- _Problem to work on_
The listing below has to be output exactly as given, less its pictures.

Supplied material: Begin

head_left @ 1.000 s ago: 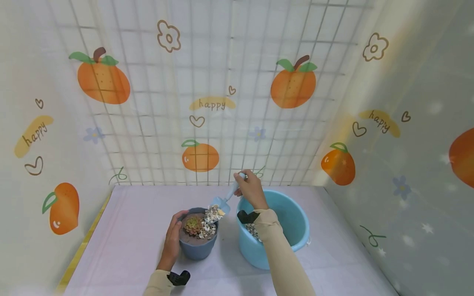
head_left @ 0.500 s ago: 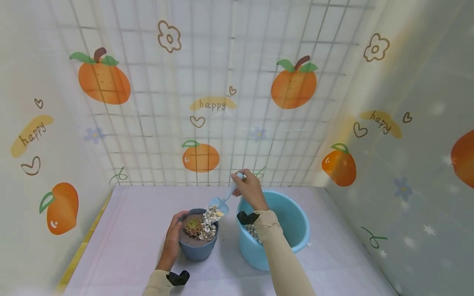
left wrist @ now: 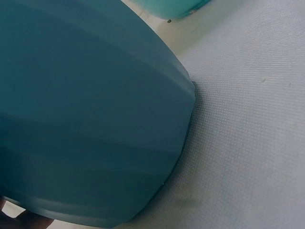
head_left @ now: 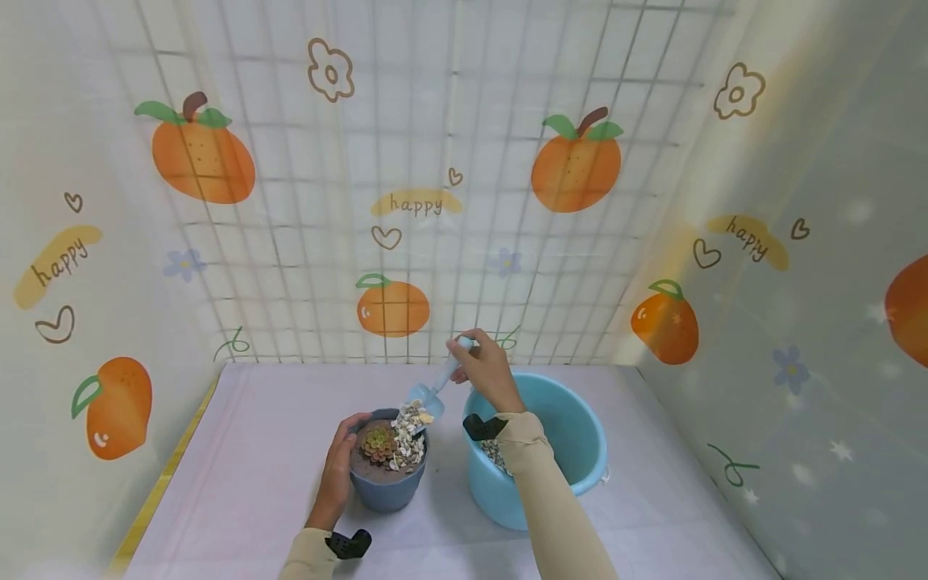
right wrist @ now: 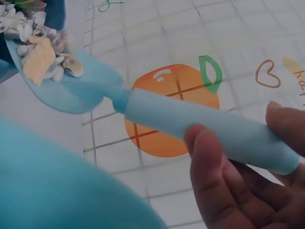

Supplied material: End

- _Solution for this exercise_
head_left @ 1.000 s ago: 
head_left @ 0.500 s ago: 
left wrist @ now: 
head_left @ now: 
right wrist @ now: 

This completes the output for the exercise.